Exercise description -
Scan the lines below for "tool"; report the number of lines that contain it, and only that.

[Collected material — start]

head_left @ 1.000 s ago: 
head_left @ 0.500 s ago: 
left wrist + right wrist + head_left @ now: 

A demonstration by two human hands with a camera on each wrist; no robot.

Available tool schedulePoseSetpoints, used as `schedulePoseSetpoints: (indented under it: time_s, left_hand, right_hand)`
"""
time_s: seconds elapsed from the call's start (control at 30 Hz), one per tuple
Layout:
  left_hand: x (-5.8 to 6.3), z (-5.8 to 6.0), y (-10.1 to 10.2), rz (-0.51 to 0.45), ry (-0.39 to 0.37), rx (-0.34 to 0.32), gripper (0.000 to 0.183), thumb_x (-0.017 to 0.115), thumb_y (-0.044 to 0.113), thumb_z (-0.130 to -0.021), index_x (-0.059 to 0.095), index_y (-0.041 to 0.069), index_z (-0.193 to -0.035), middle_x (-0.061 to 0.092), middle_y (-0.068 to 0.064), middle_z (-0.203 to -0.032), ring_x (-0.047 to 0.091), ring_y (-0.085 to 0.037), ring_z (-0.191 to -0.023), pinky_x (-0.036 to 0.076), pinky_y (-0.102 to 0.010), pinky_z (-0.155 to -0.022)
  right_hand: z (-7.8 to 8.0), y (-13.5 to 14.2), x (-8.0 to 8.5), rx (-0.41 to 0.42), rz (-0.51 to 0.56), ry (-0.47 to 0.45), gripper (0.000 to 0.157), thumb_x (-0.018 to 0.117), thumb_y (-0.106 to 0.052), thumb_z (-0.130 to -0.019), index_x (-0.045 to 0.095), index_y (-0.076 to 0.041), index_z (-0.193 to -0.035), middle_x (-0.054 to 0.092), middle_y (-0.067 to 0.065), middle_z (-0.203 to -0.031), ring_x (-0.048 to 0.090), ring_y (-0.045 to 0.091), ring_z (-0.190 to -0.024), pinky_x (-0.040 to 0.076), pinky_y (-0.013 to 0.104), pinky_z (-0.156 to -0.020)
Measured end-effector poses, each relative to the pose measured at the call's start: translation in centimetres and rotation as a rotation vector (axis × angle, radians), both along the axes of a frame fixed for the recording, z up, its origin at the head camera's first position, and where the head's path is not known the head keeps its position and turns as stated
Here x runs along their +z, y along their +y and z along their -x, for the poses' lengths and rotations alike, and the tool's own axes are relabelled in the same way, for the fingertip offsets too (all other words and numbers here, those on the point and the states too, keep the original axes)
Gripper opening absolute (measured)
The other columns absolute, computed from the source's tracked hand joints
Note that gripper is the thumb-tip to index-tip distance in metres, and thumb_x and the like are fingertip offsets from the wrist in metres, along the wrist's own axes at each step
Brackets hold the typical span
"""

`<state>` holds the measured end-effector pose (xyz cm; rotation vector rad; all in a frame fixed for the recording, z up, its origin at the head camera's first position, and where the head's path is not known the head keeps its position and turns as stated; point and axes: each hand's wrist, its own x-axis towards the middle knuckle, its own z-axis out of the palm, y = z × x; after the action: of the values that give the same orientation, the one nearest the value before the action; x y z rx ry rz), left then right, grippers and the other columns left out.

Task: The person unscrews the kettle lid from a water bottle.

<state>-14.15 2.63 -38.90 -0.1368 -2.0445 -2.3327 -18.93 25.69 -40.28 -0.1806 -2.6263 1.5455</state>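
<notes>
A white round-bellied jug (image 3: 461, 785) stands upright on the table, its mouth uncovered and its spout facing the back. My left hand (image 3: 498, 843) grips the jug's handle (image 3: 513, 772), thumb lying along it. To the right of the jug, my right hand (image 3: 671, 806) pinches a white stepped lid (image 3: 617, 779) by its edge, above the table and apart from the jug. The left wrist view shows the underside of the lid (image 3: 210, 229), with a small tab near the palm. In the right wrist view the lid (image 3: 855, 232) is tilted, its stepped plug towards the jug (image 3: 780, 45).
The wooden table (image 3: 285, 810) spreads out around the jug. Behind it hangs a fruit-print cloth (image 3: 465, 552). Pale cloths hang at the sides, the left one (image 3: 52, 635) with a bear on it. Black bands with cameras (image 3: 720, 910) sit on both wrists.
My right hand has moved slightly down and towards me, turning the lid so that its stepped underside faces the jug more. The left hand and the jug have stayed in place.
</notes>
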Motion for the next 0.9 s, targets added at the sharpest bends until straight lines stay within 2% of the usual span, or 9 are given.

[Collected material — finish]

Answer to the exercise -
2